WHAT YOU HAVE TO DO » Retype the opening lines of the data exactly, stopping after the line that contains "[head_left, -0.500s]". Skip every picture.

SUPPLIED MATERIAL »
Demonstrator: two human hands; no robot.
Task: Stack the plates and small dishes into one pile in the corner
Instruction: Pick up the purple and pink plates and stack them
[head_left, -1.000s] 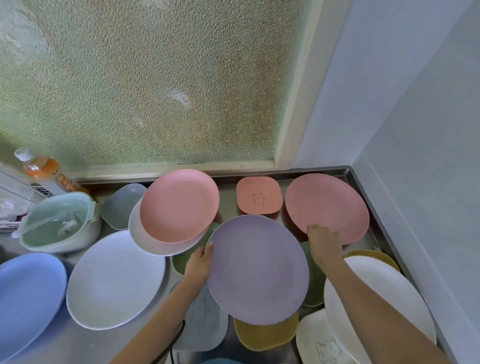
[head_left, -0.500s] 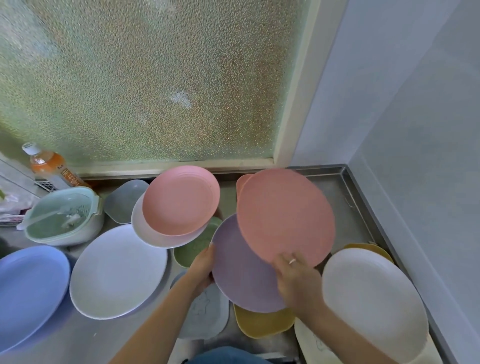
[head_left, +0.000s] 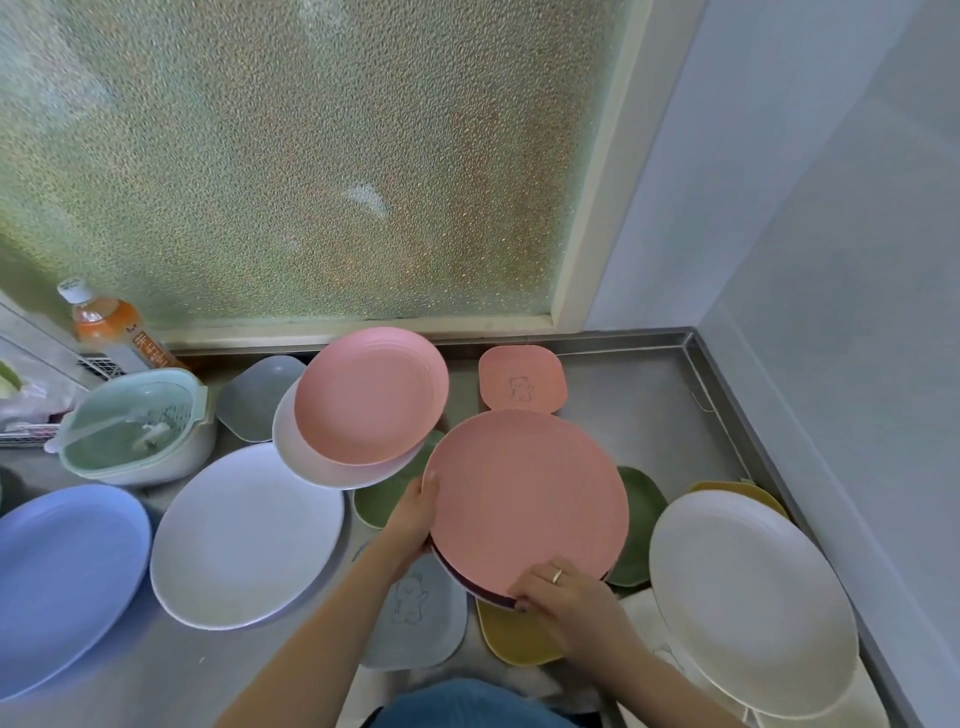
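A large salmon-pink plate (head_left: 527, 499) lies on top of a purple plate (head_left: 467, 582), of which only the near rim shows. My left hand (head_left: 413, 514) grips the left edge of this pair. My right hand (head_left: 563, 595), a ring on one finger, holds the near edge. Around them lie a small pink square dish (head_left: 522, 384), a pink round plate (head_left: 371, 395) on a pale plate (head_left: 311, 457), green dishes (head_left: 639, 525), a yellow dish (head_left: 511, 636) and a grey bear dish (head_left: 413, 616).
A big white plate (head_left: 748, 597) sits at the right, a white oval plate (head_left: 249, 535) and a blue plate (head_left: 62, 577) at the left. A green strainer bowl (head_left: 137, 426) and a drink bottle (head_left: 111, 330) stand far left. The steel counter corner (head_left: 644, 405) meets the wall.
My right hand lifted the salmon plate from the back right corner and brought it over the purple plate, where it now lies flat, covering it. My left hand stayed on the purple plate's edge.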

TASK RESULT »
Demonstrator: two human hands; no robot.
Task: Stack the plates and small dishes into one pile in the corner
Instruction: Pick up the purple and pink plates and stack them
[head_left, -1.000s] 
[head_left, -0.500s] 

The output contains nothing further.